宴明洲脸上表情一动不动,整个人宛若凝固,只睁着眼睛望着天空。

有点诡异。

封晚左思右想,大概是因为演员表情还不到位。

敲了敲木板,封晚对宴明洲说:“做点表情。”

宴明洲:“表情?”

封晚:“就是假装自己被刀刺了,那种很痛苦的感觉。

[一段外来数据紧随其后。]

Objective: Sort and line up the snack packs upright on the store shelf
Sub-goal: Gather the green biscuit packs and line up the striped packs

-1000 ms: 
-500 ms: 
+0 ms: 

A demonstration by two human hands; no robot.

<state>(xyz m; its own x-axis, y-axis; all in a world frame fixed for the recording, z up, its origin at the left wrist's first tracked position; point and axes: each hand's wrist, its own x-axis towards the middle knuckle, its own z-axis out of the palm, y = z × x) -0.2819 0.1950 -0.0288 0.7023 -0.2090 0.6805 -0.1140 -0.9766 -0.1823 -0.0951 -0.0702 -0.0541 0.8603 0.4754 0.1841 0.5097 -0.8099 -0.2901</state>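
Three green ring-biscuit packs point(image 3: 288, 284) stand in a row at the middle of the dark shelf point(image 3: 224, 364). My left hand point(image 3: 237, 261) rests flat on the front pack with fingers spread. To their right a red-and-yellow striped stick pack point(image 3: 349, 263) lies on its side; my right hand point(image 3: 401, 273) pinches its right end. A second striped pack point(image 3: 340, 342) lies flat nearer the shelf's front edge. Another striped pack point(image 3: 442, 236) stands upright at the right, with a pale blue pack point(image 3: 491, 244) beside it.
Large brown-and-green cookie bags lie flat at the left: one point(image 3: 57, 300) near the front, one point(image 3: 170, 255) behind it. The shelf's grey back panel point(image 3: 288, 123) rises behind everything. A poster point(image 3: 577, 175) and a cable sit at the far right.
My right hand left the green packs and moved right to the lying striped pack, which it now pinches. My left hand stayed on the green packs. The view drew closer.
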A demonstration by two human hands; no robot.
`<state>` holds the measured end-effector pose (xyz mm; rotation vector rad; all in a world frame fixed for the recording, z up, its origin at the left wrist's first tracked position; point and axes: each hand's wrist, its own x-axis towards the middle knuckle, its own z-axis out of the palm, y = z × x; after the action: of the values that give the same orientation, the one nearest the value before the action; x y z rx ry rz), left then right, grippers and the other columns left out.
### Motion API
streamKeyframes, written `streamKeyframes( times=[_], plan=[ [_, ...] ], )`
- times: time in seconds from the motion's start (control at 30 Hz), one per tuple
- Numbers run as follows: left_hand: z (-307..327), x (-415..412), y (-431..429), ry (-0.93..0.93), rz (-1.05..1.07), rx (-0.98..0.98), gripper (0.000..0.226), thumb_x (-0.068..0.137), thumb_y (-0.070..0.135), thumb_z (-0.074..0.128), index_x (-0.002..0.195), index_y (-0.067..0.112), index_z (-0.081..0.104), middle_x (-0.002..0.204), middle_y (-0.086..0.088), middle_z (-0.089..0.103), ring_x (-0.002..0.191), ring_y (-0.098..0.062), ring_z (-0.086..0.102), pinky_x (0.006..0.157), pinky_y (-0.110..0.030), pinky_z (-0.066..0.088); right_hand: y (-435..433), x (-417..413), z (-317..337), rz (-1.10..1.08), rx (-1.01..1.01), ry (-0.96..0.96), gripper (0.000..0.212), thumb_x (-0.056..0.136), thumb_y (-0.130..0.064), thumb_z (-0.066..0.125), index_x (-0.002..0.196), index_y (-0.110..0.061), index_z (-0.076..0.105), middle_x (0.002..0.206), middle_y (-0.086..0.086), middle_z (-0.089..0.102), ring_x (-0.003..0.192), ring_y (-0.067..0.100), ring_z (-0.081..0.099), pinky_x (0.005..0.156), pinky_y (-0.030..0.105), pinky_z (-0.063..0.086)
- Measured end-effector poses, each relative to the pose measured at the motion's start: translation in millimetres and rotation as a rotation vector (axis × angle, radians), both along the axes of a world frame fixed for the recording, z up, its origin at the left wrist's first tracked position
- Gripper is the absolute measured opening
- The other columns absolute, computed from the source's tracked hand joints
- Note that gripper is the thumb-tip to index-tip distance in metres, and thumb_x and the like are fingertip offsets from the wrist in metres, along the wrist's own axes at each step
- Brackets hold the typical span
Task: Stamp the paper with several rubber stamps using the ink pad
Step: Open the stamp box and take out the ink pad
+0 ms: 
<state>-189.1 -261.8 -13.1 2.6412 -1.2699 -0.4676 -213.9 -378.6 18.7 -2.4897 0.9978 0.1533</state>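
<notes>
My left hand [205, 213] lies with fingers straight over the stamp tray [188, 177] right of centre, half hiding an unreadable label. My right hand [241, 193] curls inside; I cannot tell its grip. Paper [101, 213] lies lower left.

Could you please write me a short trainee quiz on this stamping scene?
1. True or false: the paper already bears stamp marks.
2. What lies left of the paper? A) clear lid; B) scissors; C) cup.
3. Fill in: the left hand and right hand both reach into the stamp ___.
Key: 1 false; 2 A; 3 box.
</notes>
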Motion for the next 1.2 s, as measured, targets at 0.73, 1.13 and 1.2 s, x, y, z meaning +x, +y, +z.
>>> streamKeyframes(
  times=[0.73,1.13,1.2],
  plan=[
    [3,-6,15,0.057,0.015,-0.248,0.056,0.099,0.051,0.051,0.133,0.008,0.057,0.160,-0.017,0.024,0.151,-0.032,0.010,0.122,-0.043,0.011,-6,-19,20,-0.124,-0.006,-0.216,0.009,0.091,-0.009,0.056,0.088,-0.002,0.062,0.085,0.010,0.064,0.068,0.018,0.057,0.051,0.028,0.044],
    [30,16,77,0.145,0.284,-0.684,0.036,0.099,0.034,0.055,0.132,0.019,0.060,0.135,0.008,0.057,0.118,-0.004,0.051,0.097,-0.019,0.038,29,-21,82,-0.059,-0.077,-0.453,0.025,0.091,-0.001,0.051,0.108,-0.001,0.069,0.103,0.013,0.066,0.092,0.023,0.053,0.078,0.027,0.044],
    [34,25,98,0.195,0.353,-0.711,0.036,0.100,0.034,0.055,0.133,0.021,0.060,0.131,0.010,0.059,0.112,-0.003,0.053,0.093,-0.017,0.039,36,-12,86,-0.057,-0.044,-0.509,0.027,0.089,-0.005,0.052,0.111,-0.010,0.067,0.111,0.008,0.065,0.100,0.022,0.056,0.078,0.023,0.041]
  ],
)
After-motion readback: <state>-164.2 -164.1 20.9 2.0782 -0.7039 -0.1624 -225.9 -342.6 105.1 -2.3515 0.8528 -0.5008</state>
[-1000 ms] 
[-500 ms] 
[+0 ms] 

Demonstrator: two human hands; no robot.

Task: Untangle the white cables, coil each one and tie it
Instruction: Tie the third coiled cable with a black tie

”

宴明洲似懂非懂地点头。

封晚又把一把长剑插进去。

宴明洲愣了下,脑中飞速闪过几个画面,然后四肢象征般地颤动了下,脖子一歪,翻个白眼,然后安详闭上。

这演技……总有种脑干缺失的美。

封晚思考,要不要给宴明洲去报一个班,去学学人家是怎么表演的。

在封晚没有看见的地方。

几个黑色的人影正对眼前的一幕表演,致以了最大的震惊。

他们还没来得及出手,耳边就传开飞镖的破风之声——是暗指挥营的人。

暗指挥营一直在暗处保护着这一行人。

这群在暗处的人也无心与他们纠缠,只想将眼前的一幕迅速地禀告给主子。

——

太傅刚从宫中回到府中,就听见手下探子来报。

第一个消息,宴明洲身边人太多,她身边的那个老板也杀不掉。